Date: 2023-11-20
Accepted
- Compliance
- Content
- CX
- Design
- Engineering
- Policy
- Product
- Process
- UX
Our current user login/creation path:
- Get info from login.
- Look to see if the login.gov identifier is in our system.
- If yes, log that user in and skip remaining steps.
- If no, create new user with this login.gov identifier and primary email address.
- Go through all email addresses in user’s login.gov info and associate any unclaimed
Access
entries with any of those email addresses with this user.
This turns out to not work if users delete their login.gov accounts and create new ones with the same email address (which is the login.gov recommended path for dealing with losing access to your account), which is creating problems for our users. The problem looks something like this:
- User creates login account A with email address [email protected]
- User logs in to FAC; we create user with loginid A, email [email protected], and associate it with submissions set X with loginid A.
- User deletes login account A, creates B with email [email protected]
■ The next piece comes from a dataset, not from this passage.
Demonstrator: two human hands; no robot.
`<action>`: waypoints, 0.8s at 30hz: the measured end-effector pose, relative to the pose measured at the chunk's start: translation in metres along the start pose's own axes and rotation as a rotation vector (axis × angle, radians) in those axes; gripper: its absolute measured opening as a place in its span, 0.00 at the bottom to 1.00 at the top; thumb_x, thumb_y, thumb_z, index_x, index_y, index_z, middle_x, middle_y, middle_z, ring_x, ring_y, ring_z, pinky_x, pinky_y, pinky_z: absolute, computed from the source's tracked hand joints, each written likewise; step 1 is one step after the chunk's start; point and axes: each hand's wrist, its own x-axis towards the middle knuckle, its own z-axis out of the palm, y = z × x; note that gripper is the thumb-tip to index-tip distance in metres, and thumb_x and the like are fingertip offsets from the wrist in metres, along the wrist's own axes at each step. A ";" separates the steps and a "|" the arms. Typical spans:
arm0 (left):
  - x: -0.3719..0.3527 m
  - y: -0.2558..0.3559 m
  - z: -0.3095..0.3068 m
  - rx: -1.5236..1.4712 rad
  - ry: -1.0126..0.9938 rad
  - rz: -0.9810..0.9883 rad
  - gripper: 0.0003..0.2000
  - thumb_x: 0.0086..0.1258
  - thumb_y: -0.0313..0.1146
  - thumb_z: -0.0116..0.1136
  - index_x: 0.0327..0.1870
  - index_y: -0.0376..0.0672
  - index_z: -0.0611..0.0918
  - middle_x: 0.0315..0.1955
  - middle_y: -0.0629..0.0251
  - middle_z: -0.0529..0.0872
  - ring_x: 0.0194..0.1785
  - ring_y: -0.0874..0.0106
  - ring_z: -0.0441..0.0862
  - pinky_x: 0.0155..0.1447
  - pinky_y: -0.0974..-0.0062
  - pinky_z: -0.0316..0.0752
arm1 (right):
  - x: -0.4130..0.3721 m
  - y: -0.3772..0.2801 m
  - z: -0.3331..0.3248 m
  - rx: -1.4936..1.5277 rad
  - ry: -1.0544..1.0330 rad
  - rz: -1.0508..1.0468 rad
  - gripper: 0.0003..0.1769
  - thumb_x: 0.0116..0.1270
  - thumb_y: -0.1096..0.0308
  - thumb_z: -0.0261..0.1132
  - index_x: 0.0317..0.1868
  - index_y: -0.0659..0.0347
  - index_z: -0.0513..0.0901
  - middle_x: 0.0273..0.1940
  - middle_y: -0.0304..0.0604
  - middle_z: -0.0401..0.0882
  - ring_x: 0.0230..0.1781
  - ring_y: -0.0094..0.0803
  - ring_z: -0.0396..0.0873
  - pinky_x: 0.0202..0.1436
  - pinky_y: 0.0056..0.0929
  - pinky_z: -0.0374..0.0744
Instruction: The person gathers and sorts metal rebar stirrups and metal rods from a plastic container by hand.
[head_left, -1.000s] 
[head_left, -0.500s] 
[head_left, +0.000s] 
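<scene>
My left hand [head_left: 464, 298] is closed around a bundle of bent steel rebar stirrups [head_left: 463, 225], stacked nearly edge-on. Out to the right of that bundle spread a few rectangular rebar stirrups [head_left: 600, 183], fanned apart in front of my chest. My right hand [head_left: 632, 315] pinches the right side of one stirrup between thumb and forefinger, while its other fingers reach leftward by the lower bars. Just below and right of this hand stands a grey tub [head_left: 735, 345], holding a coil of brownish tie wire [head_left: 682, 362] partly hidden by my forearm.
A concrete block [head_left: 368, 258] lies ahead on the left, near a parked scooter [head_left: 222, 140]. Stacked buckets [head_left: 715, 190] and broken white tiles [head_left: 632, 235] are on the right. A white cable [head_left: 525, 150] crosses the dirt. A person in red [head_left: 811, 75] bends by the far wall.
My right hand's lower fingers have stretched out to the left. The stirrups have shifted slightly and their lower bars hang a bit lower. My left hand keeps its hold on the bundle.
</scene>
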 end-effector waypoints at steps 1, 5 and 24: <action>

- User logs in to FAC; we create user with loginid B, email [email protected]. This does not get associated with submissions set X.
- The user has lost access to account A, but can log in with the email address that should have access to submissions set X. Our system currently cannot reconcile this.
Change the user login path to this instead (the first four steps are unchanged):
- Get info from login.
- Look to see if loginid is in our system.
- If yes, log that user in.
- If no, create new user with loginid and primary email address.
- Go through all email addresses in user’s login.gov info and associate any (claimed or not)
Access
entries with any of those email addresses with this user.
The key change is that we no longer only associate unclaimed Access
entries with the user upon login, but will update all Access
entries with those email addresses to point at this user.
This will solve the above bug around users deleting their login.gov accounts and creating new ones with the same email address.
This has the effect of making the ownership of an email address according to login.gov absolutely primary: if login.gov thinks you own [email protected] and you log in to FAC, you will then have access to all submissions that granted access to [email protected], regardless of how long ago they were created or who might have owned [email protected] in the past.
We will need to document the above primacy of email addresses in our system for user awareness, since it’s not clear that the implications are immediately evident.
This will leave dangling User
entries in the system that we probably need to clean up.
Since we don’t have relevant indexes on Access
, this may eventually cause performance issues that we’ll have to look at in future.